Task instructions:
A word-for-word transcript of the closing lines is required: from the one with "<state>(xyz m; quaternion" through the final line of the data.

Recorded data:
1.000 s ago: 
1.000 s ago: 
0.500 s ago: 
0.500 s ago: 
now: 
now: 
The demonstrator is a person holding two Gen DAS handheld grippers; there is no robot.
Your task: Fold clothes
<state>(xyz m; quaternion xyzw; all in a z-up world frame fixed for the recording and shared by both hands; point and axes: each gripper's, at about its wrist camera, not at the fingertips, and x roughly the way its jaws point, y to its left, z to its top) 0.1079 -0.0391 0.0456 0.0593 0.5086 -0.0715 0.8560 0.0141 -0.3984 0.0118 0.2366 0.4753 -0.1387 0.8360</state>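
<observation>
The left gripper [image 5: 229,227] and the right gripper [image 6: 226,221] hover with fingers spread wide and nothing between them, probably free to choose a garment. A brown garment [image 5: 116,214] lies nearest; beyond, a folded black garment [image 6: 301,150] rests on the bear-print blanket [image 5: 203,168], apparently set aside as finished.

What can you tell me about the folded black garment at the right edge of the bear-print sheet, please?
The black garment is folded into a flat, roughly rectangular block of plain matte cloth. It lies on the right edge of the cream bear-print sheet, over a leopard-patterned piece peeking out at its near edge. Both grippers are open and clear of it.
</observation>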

Task result:
<state>(xyz m; quaternion xyzw; all in a z-up world frame fixed for the recording and shared by both hands; point and axes: each gripper's, at about its wrist camera, not at the fingertips, and x roughly the way its jaws point, y to its left, z to its top) 0.1079 -0.0391 0.0456 0.0593 0.5086 -0.0715 0.8560 0.0141 -0.3984 0.0118 0.2366 0.4753 -0.1387 0.8360</state>
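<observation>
The left gripper [image 5: 229,227] and the right gripper [image 6: 226,221] hover with fingers spread wide and nothing between them, probably free to choose a garment. A brown garment [image 5: 116,214] lies nearest; beyond, a folded black garment [image 6: 301,150] rests on the bear-print blanket [image 5: 203,168], apparently set aside as finished.

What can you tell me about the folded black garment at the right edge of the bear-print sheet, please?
The black garment is folded into a flat, roughly rectangular block of plain matte cloth. It lies on the right edge of the cream bear-print sheet, over a leopard-patterned piece peeking out at its near edge. Both grippers are open and clear of it.
</observation>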

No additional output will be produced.